Unfortunately, this counter-attack grew to dominate the political scene. Instead of a plethora of competing interests, the business community, again particularly the financial sector, became like kudzu smothering other interests. Smith presents a story of slow growth, little understood and not well reported by journalists like himself. Unlike violent events, things that grow slowly do not draw attention to themselves. Now the power of lobbyists is ever present like a herd of elephants sitting in the parlor.
The money and the lack of connections among legislators are interacting, but separate factors. Money may be the prime cause of problems in politics as a virus or a bacterium is the causative agent in, say, a case of pneumonia. But, when exposed, why do some people become ill while others do not? Other factors such as lack of sleep, general fatigue, exposure to toxic substances, or an underlying tendency towards respiratory problems, can affect the immune system’s response. The causative agent thrives better in certain environments. The same is true of money. Money exploited the disconnecting drift extant in society and the political world.
Choices and Power
The influence of money is a fact. The presence of lobbyists and what have they have wrought are facts. But legislators can still choose how to deal with the money, and with lobbyists, and, most importantly, with each other. Members of Congress can choose to spend less time with lobbyists and more time talking with one another. Legislators have given away their freedom and their immense power by not connecting to one another.

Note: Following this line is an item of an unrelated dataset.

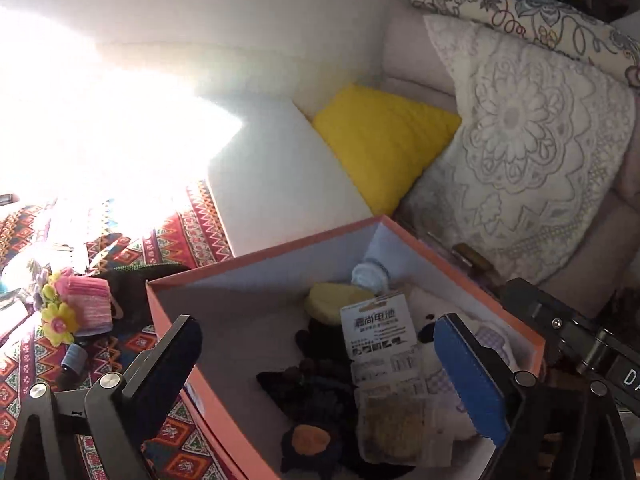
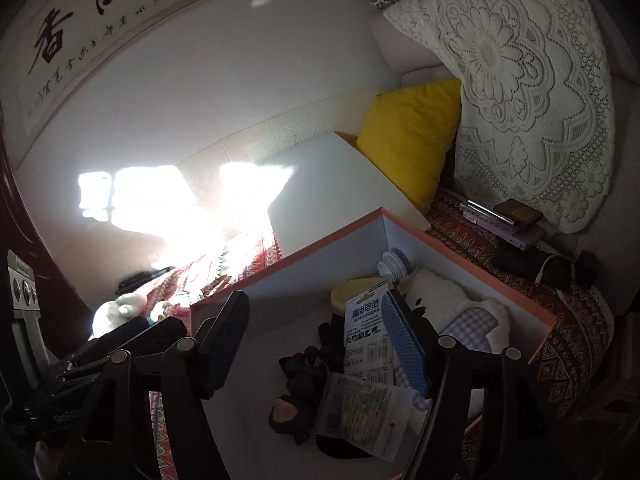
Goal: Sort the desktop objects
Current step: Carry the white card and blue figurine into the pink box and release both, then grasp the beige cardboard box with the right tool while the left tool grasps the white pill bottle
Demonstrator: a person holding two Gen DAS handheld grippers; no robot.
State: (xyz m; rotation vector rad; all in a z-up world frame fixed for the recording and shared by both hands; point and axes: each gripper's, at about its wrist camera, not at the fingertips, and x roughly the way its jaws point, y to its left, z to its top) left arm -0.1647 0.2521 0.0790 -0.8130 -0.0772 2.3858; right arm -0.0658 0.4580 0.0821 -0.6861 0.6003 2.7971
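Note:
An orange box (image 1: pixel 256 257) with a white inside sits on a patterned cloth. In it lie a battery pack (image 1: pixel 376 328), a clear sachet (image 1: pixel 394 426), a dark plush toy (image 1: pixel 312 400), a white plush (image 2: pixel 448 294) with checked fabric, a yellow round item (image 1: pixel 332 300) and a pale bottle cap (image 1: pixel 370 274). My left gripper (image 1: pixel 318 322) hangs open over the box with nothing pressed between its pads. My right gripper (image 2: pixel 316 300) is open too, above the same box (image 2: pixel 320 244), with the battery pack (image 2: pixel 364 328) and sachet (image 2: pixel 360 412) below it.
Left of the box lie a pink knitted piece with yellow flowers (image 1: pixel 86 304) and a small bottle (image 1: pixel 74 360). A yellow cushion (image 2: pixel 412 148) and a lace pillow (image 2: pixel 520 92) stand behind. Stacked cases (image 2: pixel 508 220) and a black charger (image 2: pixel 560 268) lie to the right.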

To return to the original biological analogy we started with, the picture of the squid synapses disconnecting and THEN dying, let us apply that idea to the intellectual life of the nation’s capitol. The popular perception of a Washington full of willful prima donnas, totally beholding to money, simply unwilling to work with one another, may be a little off. A more accurate view may be that the disconnection process has led to a city filled with mental couch potatoes, unable to analyze problems, other people’s thoughts, or even their own because the synapses of political life are dying. An arid environment cannot produce ideas to deal with the nation’s problems.